Corrections or additions?
This article by Simon Saltzman was prepared for the June 12, 2002 edition of U.S. 1 Newspaper. All rights reserved.
Growing New Jersey Rep
If you think that the possibility of making a success
of a mom-‘n-pop business is waning, if not over, you haven’t been
to the New Jersey Repertory Theater in Long Branch. Here in the Lumia
Theater, in the not very beautiful downtown district, SuzAnne and
Gabor Barabas are busy putting their professional theater company
on the map.
Four years ago, the Barabases, who have been married for 34 years,
decided it was time to take the plunge, to make their long-germinating
dream of operating their own theater come true. For them, making a
significant and worthwhile mark on the community in which they had
lived for almost 20 years was important unfinished business.
To that end Suzanne and Gabor, the artistic and executive director
respectively, chose to inaugurate their theater in March, 1999, with
the world premiere of an untested socio-political drama, "Ends,"
by David Alex.
The response following the opening night performance was mostly positive.
The play, in which a white Vietnam veteran seeks refuge from a storm
in the secluded cabin of an African-American man, served to support
the mission of this upstart company. Despite the vagaries of developing
and presenting new work, the couple’s mission — to present new
plays with diverse themes — has not been compromised.
Unique from the very start — it is the only professional theater
in the state that produces plays year round — NJ Rep has been
drawing audiences from around the state and beyond. Because they have
a reputation for presenting bold, edgy, and adventurous plays, mostly
world premieres, they represent the nucleus of a new day and a hoped-for
new era in this once classy vacation area.
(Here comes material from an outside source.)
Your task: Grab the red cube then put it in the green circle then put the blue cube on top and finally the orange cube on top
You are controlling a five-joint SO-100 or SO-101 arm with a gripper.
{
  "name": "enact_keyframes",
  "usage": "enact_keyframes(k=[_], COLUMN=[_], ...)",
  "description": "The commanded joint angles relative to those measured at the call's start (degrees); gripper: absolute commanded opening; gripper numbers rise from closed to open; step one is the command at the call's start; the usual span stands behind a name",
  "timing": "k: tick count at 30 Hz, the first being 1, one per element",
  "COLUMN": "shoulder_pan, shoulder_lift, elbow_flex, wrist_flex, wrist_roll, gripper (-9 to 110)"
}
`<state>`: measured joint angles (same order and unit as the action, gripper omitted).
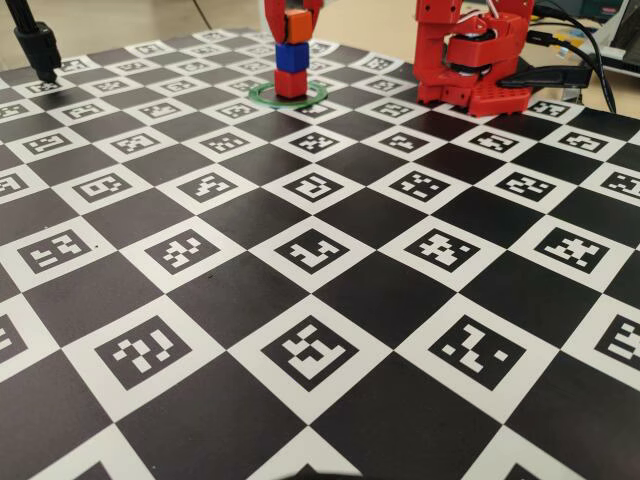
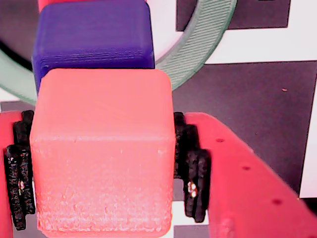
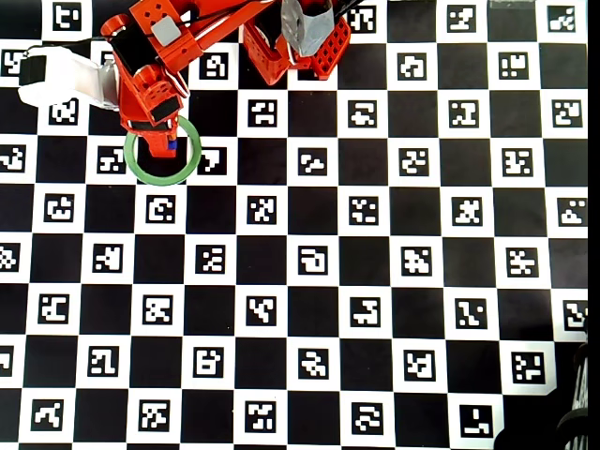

In a town that can boast
it was once the summer home of seven presidents — Garfield, Grant,
Arthur, Harrison, Hayes, Mckinley, and Wilson — and where the
Church of the Presidents remains one of the few attractions for visitors,
the Barabases have found a place to follow through on their shared
commitment to the theater.
While one may assume that every theater-crazed person from performer
to producer hopes to land on Broadway, it is a reality for the Barabases
whose Lumia Theater is located at 179 Broadway — in Long Branch.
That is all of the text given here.